C’est pour cette raison que l’eurodéputé plaide "en faveur de l’établissement d’un registre obligatoire dans lequel les lobbies devraient indiquer quelles sont les directives sur lesquelles ils veulent agir, avec quels moyens et quelles personnes". L’objectif ? Faire en sorte que les députés refusent de consulter le moindre document qui ne soit pas émis par un lobby déclaré et que l’accès au Parlement ne soit pas accordé aux personnes non inscrites sur ce registre. Si un tel registre existe depuis 2008, Claude Turmes souligne qu’il n’est rempli que sur base volontaire. Claude Turmes, qui souhaite que cette formalité devienne obligatoire, représente le groupe des Verts au sein d’un groupe de travail que le président du Parlement, Jerzy Buzek, vient de créer sur ce sujet.
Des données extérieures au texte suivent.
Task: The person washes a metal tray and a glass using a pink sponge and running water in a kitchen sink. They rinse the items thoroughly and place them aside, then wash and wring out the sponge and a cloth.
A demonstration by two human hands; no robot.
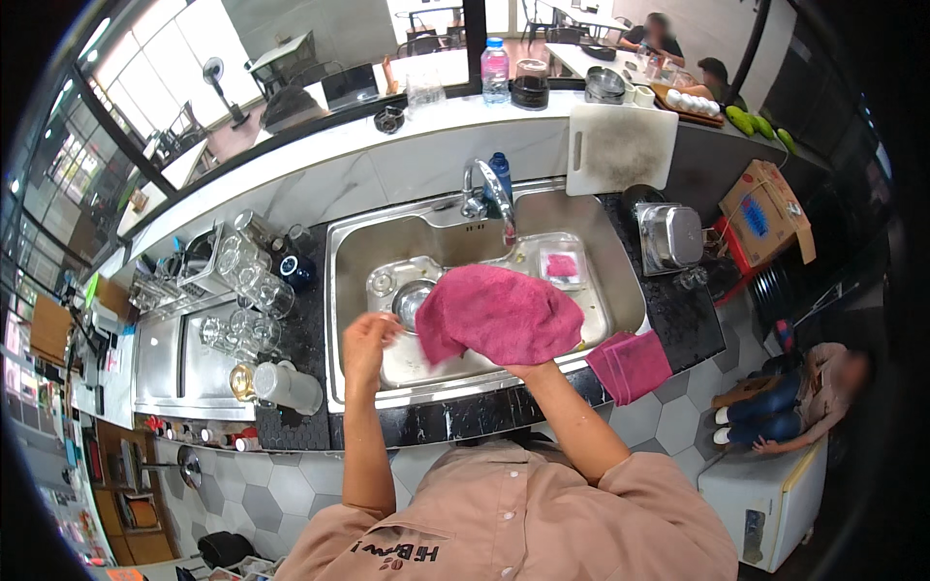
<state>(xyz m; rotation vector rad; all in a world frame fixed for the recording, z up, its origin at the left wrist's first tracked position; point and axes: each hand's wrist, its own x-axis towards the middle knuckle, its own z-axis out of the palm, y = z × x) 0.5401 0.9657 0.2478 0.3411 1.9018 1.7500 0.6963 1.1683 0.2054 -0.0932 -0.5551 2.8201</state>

"On estime qu’il y a, à Bruxelles, 30 000 lobbyistes, dont 27 000 défendant des intérêts particuliers et 3 000 des intérêts généraux", précise Claude Turmes qui souligne que personne ne connaît les sommes vraiment investies dans ces actions. Pour autant, l’eurodéputé estime que "le pire lobbying qui puisse exister reste celui fait par les ministres nationaux de l’Economie ou de l’Energie, qui sont souvent très fortement influencés par les multinationales de leurs propres pays".